## To do
When the string "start" appears in a line of the records, show the whole line.

## Data extracts
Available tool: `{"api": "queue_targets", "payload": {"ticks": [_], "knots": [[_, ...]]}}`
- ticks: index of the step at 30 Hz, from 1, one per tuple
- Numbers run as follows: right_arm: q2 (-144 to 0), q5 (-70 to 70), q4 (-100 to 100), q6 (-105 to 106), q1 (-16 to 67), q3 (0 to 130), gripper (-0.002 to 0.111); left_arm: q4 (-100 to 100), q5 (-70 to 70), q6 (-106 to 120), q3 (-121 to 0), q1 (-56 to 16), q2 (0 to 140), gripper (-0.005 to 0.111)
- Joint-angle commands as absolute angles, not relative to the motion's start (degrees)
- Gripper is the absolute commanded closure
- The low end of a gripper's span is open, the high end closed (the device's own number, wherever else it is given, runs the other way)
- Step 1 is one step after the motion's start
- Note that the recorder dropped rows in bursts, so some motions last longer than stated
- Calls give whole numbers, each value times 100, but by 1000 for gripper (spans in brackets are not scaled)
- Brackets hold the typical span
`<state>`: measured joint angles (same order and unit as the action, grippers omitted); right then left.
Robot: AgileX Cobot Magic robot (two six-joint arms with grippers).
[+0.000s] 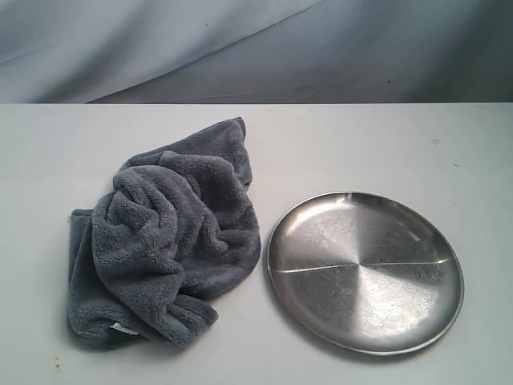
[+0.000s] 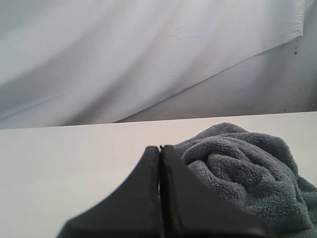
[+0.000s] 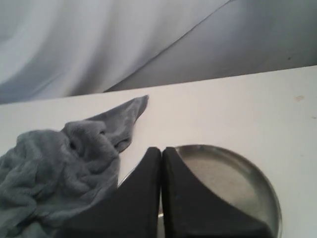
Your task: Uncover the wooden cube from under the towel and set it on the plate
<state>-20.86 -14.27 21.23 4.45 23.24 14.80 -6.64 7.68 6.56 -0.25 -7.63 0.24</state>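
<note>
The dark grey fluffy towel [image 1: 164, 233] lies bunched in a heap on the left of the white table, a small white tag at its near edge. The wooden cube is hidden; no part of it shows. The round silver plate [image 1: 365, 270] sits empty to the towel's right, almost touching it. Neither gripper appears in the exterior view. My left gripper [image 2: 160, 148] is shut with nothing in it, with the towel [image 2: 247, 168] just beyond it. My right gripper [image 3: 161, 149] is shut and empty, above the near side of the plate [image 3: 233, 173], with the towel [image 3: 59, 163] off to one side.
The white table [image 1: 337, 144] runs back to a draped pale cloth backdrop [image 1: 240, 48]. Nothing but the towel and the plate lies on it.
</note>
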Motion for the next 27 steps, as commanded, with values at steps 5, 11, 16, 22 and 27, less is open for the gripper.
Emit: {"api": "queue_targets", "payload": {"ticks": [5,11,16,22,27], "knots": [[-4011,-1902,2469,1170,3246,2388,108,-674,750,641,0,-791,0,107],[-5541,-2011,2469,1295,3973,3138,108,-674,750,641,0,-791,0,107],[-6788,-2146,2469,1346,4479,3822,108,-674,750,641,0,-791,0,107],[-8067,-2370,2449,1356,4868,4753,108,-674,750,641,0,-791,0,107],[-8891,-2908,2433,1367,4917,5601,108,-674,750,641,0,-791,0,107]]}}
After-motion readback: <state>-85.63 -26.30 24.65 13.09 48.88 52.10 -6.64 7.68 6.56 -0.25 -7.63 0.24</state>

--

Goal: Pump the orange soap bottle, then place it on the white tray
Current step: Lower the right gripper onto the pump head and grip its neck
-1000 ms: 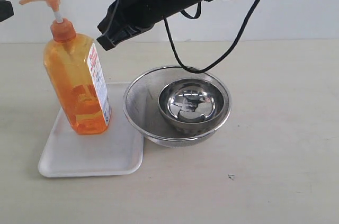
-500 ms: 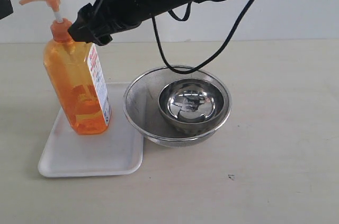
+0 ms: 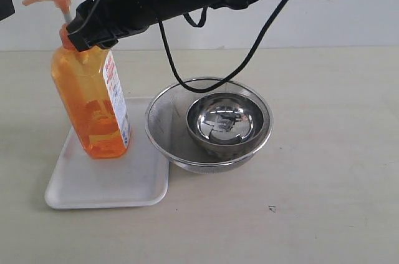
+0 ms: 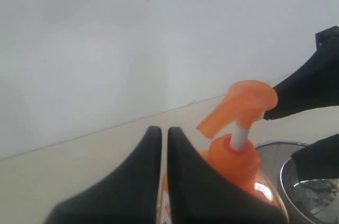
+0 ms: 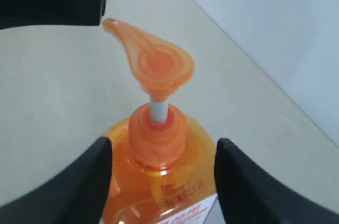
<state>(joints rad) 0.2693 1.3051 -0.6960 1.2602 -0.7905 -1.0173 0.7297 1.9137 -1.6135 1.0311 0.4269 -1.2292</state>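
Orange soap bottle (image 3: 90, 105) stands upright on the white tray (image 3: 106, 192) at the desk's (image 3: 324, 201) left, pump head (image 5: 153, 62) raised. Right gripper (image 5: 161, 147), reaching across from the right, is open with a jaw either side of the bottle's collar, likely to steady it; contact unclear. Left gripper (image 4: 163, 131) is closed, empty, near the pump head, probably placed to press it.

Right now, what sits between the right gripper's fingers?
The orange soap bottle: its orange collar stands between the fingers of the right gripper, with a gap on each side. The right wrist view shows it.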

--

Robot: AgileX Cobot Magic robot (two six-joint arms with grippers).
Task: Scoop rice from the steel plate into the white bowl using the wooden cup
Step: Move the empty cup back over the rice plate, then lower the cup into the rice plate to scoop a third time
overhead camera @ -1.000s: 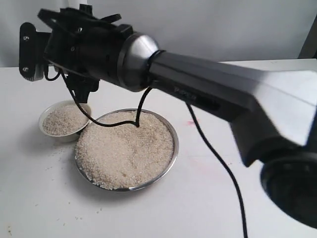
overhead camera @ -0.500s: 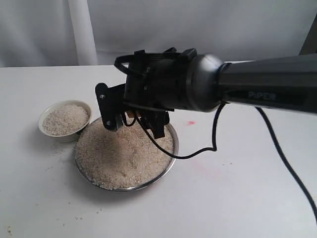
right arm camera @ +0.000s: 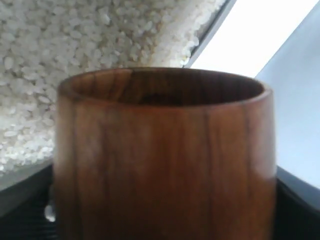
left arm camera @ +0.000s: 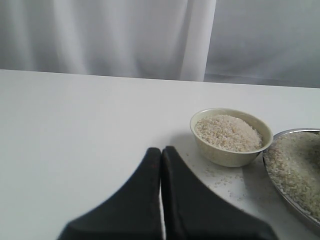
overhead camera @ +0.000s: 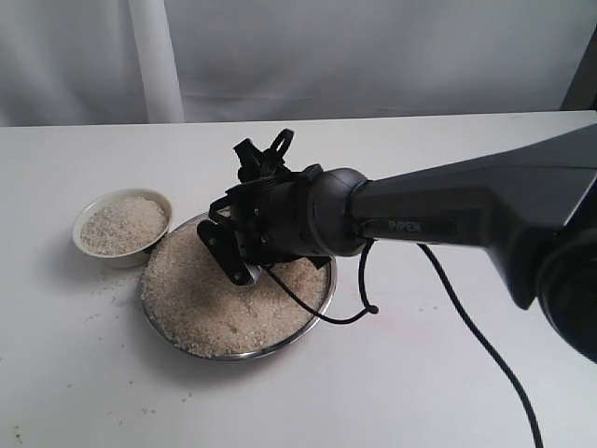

## Answer to this task
- Joint-angle commands as absolute angles, not relative to the motion's start (degrees)
- Step 1 is one step after the motion's start

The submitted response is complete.